# ASSIGNMENT
All of the data below should be printed again word for word, pictures excluded.

# GIVEN MATERIAL
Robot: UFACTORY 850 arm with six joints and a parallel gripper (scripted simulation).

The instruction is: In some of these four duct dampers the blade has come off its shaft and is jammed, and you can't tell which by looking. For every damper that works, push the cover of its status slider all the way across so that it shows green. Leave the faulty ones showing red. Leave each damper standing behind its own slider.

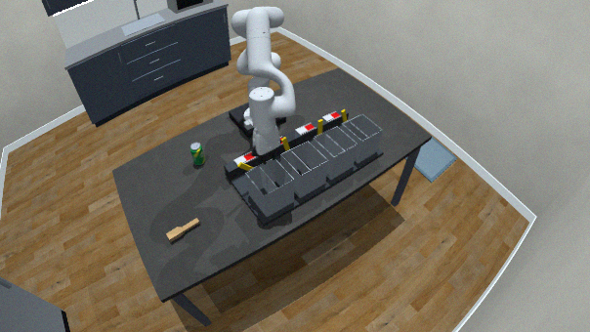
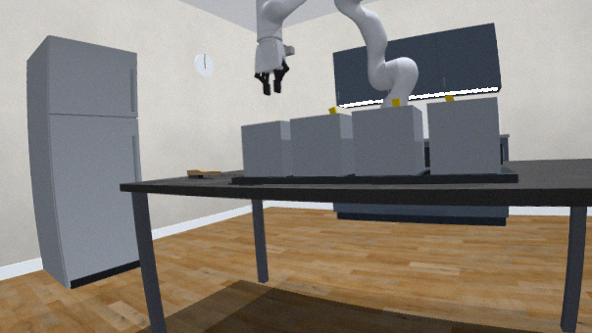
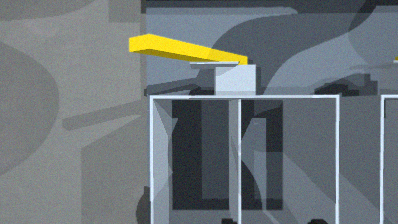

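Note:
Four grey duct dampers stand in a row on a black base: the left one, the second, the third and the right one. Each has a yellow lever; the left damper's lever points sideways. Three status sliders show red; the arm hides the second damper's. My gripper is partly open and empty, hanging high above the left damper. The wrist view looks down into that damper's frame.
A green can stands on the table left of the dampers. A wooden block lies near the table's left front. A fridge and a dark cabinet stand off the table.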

# RESPONSE TO THE EXERCISE
Robot: UFACTORY 850 arm with six joints and a parallel gripper (scripted simulation).

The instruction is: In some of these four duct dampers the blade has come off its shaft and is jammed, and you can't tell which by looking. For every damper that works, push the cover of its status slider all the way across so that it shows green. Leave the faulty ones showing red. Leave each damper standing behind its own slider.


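Note:
Four grey duct dampers stand in a row on a black base: the left one, the second, the third and the right one. Each has a yellow lever; the left damper's lever points sideways. Three status sliders show red; the arm hides the second damper's. My gripper is partly open and empty, hanging high above the left damper. The wrist view looks down into that damper's frame.
A green can stands on the table left of the dampers. A wooden block lies near the table's left front. A fridge and a dark cabinet stand off the table.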

This exercise has nothing further to it.